§ GIVEN MATERIAL:
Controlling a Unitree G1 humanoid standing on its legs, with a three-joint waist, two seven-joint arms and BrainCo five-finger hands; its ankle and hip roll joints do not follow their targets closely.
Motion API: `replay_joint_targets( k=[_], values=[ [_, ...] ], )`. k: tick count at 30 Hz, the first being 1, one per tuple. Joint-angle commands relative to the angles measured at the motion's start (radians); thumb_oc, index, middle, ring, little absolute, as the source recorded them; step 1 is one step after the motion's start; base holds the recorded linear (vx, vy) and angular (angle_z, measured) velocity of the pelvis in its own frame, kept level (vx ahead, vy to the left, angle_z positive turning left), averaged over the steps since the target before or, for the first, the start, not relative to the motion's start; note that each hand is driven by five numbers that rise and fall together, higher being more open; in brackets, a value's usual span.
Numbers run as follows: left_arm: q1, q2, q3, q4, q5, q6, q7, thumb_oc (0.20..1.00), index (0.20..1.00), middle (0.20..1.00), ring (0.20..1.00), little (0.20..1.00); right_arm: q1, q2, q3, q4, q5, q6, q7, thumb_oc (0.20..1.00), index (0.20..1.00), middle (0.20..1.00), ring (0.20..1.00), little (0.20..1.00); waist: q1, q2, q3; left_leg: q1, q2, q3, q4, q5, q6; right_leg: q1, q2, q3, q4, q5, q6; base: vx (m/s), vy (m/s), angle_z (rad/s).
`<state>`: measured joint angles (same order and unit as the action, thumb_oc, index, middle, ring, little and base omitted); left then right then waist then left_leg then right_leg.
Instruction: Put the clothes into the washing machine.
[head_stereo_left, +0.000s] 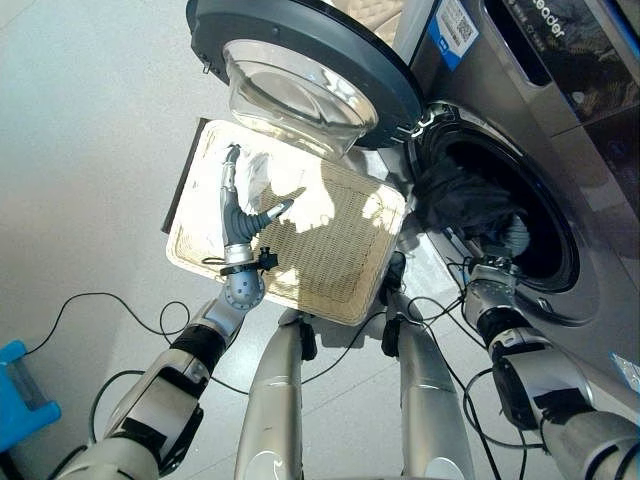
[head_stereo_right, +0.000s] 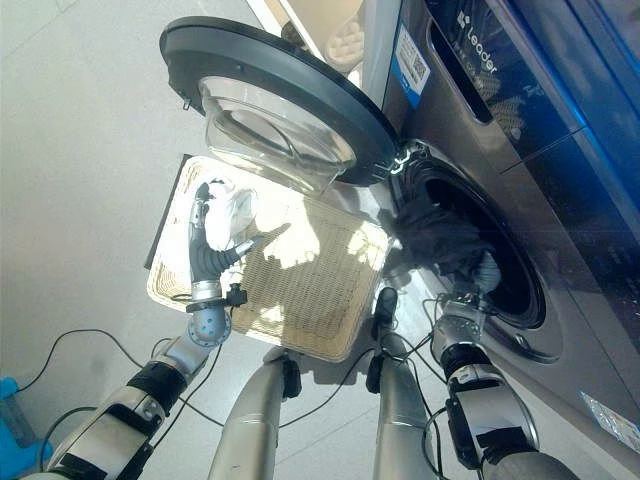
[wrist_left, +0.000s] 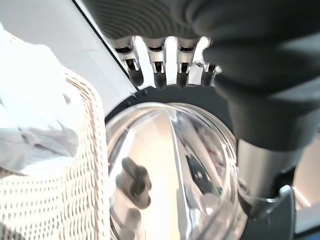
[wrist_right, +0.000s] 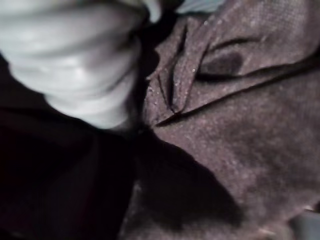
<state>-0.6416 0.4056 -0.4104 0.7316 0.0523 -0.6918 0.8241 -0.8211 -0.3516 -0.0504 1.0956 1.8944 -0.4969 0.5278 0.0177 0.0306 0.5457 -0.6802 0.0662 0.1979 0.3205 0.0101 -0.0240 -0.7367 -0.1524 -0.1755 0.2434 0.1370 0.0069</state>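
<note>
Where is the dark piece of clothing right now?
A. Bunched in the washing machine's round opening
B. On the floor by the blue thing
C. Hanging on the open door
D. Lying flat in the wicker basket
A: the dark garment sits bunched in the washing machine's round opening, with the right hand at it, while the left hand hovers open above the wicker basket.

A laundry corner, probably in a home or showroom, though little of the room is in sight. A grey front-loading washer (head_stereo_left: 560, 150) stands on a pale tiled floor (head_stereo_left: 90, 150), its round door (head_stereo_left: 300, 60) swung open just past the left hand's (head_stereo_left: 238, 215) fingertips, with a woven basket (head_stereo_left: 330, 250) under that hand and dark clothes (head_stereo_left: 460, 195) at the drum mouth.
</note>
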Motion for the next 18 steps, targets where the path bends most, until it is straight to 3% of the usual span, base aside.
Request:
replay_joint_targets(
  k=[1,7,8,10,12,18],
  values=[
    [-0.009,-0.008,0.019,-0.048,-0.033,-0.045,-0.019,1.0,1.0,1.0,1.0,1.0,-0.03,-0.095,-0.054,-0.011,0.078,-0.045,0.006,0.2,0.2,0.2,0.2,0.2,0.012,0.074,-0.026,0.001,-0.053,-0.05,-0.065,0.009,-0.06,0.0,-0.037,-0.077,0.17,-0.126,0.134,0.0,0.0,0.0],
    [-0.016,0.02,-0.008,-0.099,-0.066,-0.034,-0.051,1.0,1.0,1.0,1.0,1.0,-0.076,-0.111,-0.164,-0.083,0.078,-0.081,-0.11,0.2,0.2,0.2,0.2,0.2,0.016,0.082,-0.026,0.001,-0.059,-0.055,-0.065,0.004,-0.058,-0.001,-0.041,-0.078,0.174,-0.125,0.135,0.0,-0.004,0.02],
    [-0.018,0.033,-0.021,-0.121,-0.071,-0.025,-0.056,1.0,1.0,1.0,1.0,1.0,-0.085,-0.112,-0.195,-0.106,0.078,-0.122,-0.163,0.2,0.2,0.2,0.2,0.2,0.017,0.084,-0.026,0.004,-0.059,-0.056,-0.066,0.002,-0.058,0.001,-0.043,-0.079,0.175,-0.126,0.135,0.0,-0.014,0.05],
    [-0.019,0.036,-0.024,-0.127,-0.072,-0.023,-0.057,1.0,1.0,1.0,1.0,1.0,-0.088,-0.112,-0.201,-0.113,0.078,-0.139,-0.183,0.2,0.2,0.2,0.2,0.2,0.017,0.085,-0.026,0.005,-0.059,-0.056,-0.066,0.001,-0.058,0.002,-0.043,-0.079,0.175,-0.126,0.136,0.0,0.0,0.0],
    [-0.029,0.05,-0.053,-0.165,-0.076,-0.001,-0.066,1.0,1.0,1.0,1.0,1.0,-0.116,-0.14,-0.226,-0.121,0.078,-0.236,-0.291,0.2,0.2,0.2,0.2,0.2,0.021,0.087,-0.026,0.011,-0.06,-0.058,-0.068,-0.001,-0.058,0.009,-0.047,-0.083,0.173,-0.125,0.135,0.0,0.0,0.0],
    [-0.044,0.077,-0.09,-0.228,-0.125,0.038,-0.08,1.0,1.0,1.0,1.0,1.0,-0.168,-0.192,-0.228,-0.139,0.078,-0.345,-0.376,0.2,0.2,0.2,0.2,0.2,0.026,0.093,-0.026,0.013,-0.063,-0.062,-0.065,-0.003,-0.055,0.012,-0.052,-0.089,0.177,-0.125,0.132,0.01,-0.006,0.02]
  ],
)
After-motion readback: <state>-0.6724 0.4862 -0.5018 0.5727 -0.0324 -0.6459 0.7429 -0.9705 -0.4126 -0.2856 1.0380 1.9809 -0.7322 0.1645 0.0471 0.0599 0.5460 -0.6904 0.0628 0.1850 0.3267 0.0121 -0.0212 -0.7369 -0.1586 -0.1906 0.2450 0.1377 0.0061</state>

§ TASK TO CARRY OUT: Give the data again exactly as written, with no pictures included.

§ REPLY:
Controlling a Unitree G1 humanoid standing on its legs, with a three-joint waist, two seven-joint arms and BrainCo five-finger hands; its ankle and hip roll joints do not follow their targets closely.
Motion API: `replay_joint_targets( k=[_], values=[ [_, ...] ], )`. k: tick count at 30 Hz, the first being 1, one per tuple. Joint-angle commands relative to the angles measured at the motion's start (radians); thumb_oc, index, middle, ring, little absolute, as the source recorded them; step 1 is one step after the motion's start; base holds the recorded linear (vx, vy) and angular (angle_z, measured) velocity of the pelvis in its own frame, kept level (vx ahead, vy to the left, angle_z positive turning left), averaged over the steps since the target before or, for the first, the start, not relative to the motion's start; note that each hand is driven by five numbers that rise and fall together, higher being more open; in brackets, a value's usual span.
Numbers run as follows: left_arm: q1, q2, q3, q4, q5, q6, q7, thumb_oc (0.20..1.00), index (0.20..1.00), middle (0.20..1.00), ring (0.20..1.00), little (0.20..1.00); right_arm: q1, q2, q3, q4, q5, q6, q7, thumb_oc (0.20..1.00), index (0.20..1.00), middle (0.20..1.00), ring (0.20..1.00), little (0.20..1.00); waist: q1, q2, q3; left_leg: q1, q2, q3, q4, q5, q6; right_leg: q1, q2, q3, q4, q5, q6; base: vx (m/s), vy (m/s), angle_z (rad/s).
`<state>`: measured joint angles (same order and unit as the action, thumb_oc, index, middle, ring, little and base omitted); left then right then waist then left_leg then right_leg.
Instruction: Put the clothes into the washing machine.
[head_stereo_left, +0.000s] 
[head_stereo_right, +0.000s] 
[wrist_left, +0.000s] 
[wrist_right, +0.000s] 
<state>-0.6416 0.4056 -0.4104 0.7316 0.0523 -0.6918 0.8241 -0.8211 -0.3516 -0.0504 1.0956 1.8944 -0.4969 0.5278 0.0177 0.0306 0.5457 -0.6802 0.0662 0.1979 0.3205 0.0101 -0.0240 -0.7367 -0.1524 -0.1755 0.2434 0.1370 0.0069</state>
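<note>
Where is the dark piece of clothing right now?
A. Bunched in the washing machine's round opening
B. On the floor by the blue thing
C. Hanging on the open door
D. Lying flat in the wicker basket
A: the dark garment sits bunched in the washing machine's round opening, with the right hand at it, while the left hand hovers open above the wicker basket.

A laundry corner, probably in a home or showroom, though little of the room is in sight. A grey front-loading washer (head_stereo_left: 560, 150) stands on a pale tiled floor (head_stereo_left: 90, 150), its round door (head_stereo_left: 300, 60) swung open just past the left hand's (head_stereo_left: 238, 215) fingertips, with a woven basket (head_stereo_left: 330, 250) under that hand and dark clothes (head_stereo_left: 460, 195) at the drum mouth.
</note>
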Motion for the next 18 steps, targets where the path bends most, until it is straight to 3% of the usual span, base aside.
Request:
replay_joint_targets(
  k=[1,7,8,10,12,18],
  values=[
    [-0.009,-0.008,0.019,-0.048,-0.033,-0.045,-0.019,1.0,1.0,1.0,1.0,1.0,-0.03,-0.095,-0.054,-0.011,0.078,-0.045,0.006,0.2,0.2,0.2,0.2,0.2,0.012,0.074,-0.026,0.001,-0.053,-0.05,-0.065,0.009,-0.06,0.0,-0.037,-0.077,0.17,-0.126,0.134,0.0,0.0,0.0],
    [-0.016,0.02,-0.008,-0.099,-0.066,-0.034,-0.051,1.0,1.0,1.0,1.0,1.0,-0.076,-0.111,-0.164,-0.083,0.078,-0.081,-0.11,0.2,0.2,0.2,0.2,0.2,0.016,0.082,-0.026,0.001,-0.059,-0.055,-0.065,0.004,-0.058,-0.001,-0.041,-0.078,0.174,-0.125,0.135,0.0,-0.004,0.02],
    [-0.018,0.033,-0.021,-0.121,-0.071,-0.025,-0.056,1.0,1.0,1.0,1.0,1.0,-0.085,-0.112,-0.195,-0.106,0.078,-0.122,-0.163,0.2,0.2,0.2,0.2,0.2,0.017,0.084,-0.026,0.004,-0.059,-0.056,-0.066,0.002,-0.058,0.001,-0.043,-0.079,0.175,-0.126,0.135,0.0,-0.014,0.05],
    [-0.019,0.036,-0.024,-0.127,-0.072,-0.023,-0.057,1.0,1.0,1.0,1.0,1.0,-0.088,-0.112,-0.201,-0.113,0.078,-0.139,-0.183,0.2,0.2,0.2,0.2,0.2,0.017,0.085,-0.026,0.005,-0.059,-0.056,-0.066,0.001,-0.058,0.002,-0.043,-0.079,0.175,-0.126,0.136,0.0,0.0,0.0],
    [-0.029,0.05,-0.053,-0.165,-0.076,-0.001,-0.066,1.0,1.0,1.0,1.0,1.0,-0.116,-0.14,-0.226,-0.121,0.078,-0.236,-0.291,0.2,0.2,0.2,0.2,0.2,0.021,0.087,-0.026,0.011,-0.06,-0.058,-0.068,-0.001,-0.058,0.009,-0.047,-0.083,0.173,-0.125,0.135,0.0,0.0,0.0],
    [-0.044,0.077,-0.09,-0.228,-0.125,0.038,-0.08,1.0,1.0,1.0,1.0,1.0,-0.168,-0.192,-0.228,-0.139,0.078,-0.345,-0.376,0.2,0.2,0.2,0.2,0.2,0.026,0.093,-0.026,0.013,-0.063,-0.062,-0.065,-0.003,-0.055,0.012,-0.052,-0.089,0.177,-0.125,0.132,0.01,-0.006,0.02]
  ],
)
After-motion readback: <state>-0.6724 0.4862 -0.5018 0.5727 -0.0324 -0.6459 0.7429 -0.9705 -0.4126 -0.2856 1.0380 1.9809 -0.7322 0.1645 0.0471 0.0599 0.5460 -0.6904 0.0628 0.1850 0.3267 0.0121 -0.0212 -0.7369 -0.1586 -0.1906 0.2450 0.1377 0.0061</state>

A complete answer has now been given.